Path of a person experiencing Invisible Monument in Dewey Square. Copyright Halsey Burgund, 2015

AlSalah’s work crosses video and text-based approaches with digital technologies and connectivities. TIMEBOX Beirut, a public art installation made with Lofti AlSalah, is a series of modern plexiglas stereoscopes specially designed to mount on a street pole. “TIMEBOX places each archival 3D image in its original context to provoke a sense of how Beirut’s urban public space has changed in the past century”. The act of walking through the trail of 10 boxes around Beirut or simply stumbling upon a TIMEBOX, aims to reawaken our experience of Beirut’s public spaces and highlight the contrast of how it has changed.” Her latest film, Your father was born 100 years old, and so was the Nakba (2017), imagines her grandmother is about “to return to Haifa when she was still alive, through Google Streetview, which today is the only way she could see Palestine, the only way Razan can see Palestine.”
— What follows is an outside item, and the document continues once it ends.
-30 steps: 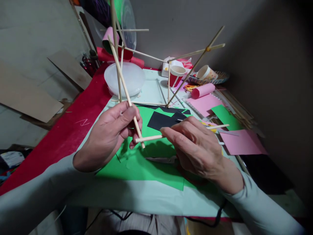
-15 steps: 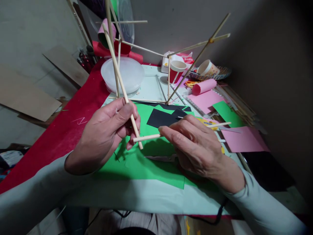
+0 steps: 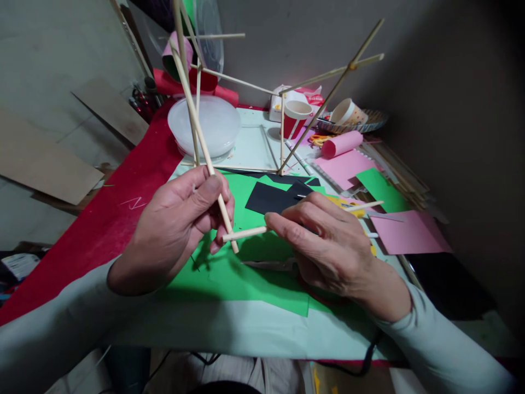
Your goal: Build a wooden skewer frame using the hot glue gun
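Observation:
My left hand point(image 3: 180, 224) pinches a long wooden stick point(image 3: 197, 126) that slants up and away into a frame of joined sticks point(image 3: 283, 93) standing on the table. My right hand point(image 3: 328, 241) holds a shorter wooden stick point(image 3: 246, 233) level, its left end touching the lower end of the long stick. Both hands hover over a green paper sheet point(image 3: 229, 273). A black paper piece point(image 3: 270, 200) lies just behind the hands. Scissors point(image 3: 270, 266) lie on the green sheet under my right hand.
A clear plastic bowl point(image 3: 205, 128) stands at the back left on red cloth point(image 3: 102, 219). A red paper cup point(image 3: 296, 117), a pink paper roll point(image 3: 342, 145), pink sheets point(image 3: 406, 232) and a plate with a tipped cup point(image 3: 348, 115) crowd the back right. The wall is close on the right.
Both hands and the two sticks stay together and have barely shifted; the view has dipped slightly, and the stick frame looks tilted a little more.

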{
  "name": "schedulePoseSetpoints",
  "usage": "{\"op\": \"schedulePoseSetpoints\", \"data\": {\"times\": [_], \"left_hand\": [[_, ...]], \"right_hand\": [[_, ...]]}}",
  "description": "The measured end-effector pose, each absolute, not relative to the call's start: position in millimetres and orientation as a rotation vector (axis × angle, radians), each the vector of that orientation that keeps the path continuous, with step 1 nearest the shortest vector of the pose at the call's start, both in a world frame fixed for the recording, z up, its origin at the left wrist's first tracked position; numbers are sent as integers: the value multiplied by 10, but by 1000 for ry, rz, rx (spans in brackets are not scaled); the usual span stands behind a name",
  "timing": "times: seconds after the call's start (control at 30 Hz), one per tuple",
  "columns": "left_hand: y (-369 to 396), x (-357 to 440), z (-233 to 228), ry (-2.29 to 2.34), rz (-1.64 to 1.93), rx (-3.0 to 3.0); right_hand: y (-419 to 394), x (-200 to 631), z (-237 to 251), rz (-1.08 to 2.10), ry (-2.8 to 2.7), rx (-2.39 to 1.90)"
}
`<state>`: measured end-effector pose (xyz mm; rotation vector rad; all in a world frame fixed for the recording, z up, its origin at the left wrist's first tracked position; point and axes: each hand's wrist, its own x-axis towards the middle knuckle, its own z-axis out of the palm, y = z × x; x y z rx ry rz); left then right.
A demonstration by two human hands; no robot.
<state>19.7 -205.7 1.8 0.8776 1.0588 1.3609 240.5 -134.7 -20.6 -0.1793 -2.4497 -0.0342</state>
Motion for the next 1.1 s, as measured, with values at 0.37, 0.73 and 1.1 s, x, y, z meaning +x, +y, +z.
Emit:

As Forensic Architecture’s Senior Researcher, Moafi has worked on 27 investigations at the trail-blazing organization. She provides conceptual oversight across projects and oversees the Center for Contemporary Nature, which, in her words, “engages with environmental destruction through the lens of conflict. Conflict is a major contributor to anthropogenic changes. Violence against the environment may be slow, indirect, and diffused, but we believe it is enmeshed in colonial and military violence, and forms of domination.” Her research is focused on developing new evidentiary techniques for environmental violence. Out of dozens of investigations, recent ones include Teargas in Plaza de la Dignidad, on show at the 15th Bienal de Artes Mediales, as well as Beirut Port Explosion and Herbicidal Warfare in Gaza installed at Whitworth Art Gallery in Manchester, UK, and a multi-faceted, landmark investigation into historical and current environmental racism in Louisiana’s Death Alley.